Give the listing again, word for word, and let no picture into it.

(DATA PROVIDED)

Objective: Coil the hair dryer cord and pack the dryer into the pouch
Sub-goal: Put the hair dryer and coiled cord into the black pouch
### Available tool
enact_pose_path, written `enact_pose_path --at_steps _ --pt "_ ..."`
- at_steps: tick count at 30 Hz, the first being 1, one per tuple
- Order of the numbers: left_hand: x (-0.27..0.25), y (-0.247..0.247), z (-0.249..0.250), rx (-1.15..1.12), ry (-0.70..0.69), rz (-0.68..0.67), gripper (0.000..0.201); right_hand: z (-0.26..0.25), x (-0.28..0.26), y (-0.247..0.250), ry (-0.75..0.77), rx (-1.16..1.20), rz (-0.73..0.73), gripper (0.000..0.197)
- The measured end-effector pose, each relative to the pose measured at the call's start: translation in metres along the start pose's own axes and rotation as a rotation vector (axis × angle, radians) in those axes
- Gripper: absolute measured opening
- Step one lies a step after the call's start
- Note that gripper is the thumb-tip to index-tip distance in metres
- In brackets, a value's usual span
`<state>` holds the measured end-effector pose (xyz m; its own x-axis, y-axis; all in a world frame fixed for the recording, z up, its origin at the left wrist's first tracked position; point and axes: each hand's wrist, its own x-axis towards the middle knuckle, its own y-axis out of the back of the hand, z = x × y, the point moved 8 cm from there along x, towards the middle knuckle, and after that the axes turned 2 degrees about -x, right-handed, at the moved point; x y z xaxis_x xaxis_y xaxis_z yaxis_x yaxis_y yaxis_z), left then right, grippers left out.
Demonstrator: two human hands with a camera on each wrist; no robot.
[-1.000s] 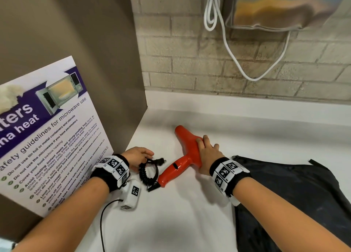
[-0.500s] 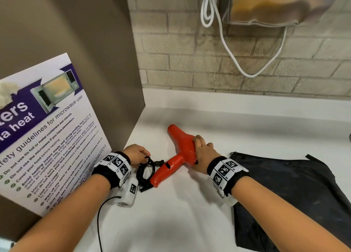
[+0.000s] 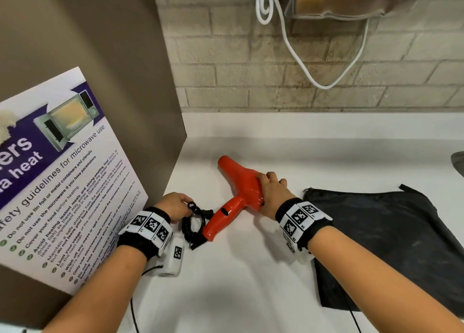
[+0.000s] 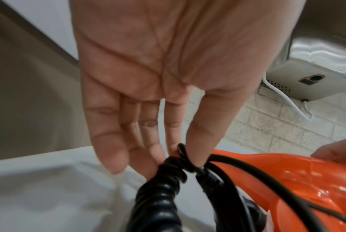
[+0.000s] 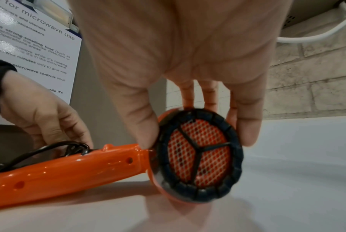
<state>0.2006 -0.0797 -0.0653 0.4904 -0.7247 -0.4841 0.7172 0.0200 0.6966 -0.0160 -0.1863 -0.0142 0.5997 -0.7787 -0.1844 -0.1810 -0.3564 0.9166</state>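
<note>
An orange hair dryer (image 3: 238,189) lies on the white counter (image 3: 251,270), nozzle toward the back left, handle toward me. My right hand (image 3: 272,189) grips its rear body; in the right wrist view thumb and fingers clasp the black mesh intake (image 5: 200,155). The black coiled cord (image 3: 192,222) is bunched beside the handle's end. My left hand (image 3: 175,204) pinches a loop of that cord (image 4: 183,158) between thumb and fingertips. The black pouch (image 3: 391,242) lies flat at the right, partly under my right forearm.
A brown side panel with a microwave safety poster (image 3: 57,177) stands close on the left. A brick wall (image 3: 276,76) rises behind the counter, with a white cable (image 3: 301,63) hanging from a wall unit. Something grey (image 3: 458,160) shows at the right edge.
My left hand has drawn the cord into a tighter bunch near the handle's end. The right hand stays on the dryer, which has shifted slightly left.
</note>
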Motion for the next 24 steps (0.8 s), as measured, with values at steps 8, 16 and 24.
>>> enact_pose_path --at_steps 8,16,24 --pt "0.0 0.002 0.001 0.147 -0.057 0.071 0.035 -0.002 -0.007 -0.002 -0.019 -0.036 0.008 0.084" --pt "-0.031 0.016 0.026 0.164 -0.039 0.105 0.04 0.012 -0.011 0.011 0.034 0.058 -0.083 0.078" --pt "-0.091 -0.05 0.164 0.167 -0.401 0.04 0.035 0.116 -0.024 0.052 -0.122 0.003 -0.115 0.051"
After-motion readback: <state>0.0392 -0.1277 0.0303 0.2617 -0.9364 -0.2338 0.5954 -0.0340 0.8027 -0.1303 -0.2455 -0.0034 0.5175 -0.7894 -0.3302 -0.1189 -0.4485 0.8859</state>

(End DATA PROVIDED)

● WRITTEN ANSWER:
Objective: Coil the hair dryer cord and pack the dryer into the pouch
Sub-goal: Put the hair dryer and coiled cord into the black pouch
### Available tool
enact_pose_path, written `enact_pose_path --at_steps _ --pt "_ ..."`
- at_steps: tick count at 30 Hz, the first being 1, one per tuple
- Order of the numbers: left_hand: x (-0.27..0.25), y (-0.247..0.247), z (-0.249..0.250), rx (-1.15..1.12), ry (-0.70..0.69), rz (-0.68..0.67), gripper (0.000..0.201); right_hand: z (-0.26..0.25), x (-0.28..0.26), y (-0.247..0.250), ry (-0.75..0.77), rx (-1.16..1.20), rz (-0.73..0.73), gripper (0.000..0.197)
- The measured end-effector pose, each relative to the pose measured at the call's start: translation in metres along the start pose's own axes and rotation as a rotation vector (axis × angle, radians) in those axes
- Gripper: absolute measured opening
- Step one lies a step after the call's start
- Note that gripper is the thumb-tip to index-tip distance in metres
- In brackets, a value's usual span
`<state>` holds the measured end-effector pose (xyz m; its own x-axis, y-axis; all in a world frame fixed for the recording, z up, its origin at the left wrist's first tracked position; point and axes: each hand's wrist, its own x-axis towards the middle knuckle, its own y-axis out of the back of the hand, z = x × y, the point moved 8 cm from there along x, towards the middle knuckle, and after that the axes turned 2 degrees about -x, right-handed, at the moved point; x y z xaxis_x xaxis_y xaxis_z yaxis_x yaxis_y yaxis_z), left then right, grippers left out.
Demonstrator: two human hands with a camera on each wrist; no robot.
[-1.000s] 
[-0.500s] 
[+0.000s] 
[+0.000s] 
[+0.000s] 
<state>0.2006 -0.0797 -0.0653 0.4904 -0.7247 -0.4841 0.7172 0.0200 0.6966 -0.0160 -0.1863 -0.0142 0.5997 -0.7787 -0.1844 -0.1810 -0.3564 0.9166</state>
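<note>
An orange hair dryer (image 3: 238,189) lies on the white counter (image 3: 251,270), nozzle toward the back left, handle toward me. My right hand (image 3: 272,189) grips its rear body; in the right wrist view thumb and fingers clasp the black mesh intake (image 5: 200,155). The black coiled cord (image 3: 192,222) is bunched beside the handle's end. My left hand (image 3: 175,204) pinches a loop of that cord (image 4: 183,158) between thumb and fingertips. The black pouch (image 3: 391,242) lies flat at the right, partly under my right forearm.
A brown side panel with a microwave safety poster (image 3: 57,177) stands close on the left. A brick wall (image 3: 276,76) rises behind the counter, with a white cable (image 3: 301,63) hanging from a wall unit. Something grey (image 3: 458,160) shows at the right edge.
My left hand has drawn the cord into a tighter bunch near the handle's end. The right hand stays on the dryer, which has shifted slightly left.
</note>
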Motion for the next 24 steps (0.8 s), as measured, with values at steps 8, 16 and 24.
>>> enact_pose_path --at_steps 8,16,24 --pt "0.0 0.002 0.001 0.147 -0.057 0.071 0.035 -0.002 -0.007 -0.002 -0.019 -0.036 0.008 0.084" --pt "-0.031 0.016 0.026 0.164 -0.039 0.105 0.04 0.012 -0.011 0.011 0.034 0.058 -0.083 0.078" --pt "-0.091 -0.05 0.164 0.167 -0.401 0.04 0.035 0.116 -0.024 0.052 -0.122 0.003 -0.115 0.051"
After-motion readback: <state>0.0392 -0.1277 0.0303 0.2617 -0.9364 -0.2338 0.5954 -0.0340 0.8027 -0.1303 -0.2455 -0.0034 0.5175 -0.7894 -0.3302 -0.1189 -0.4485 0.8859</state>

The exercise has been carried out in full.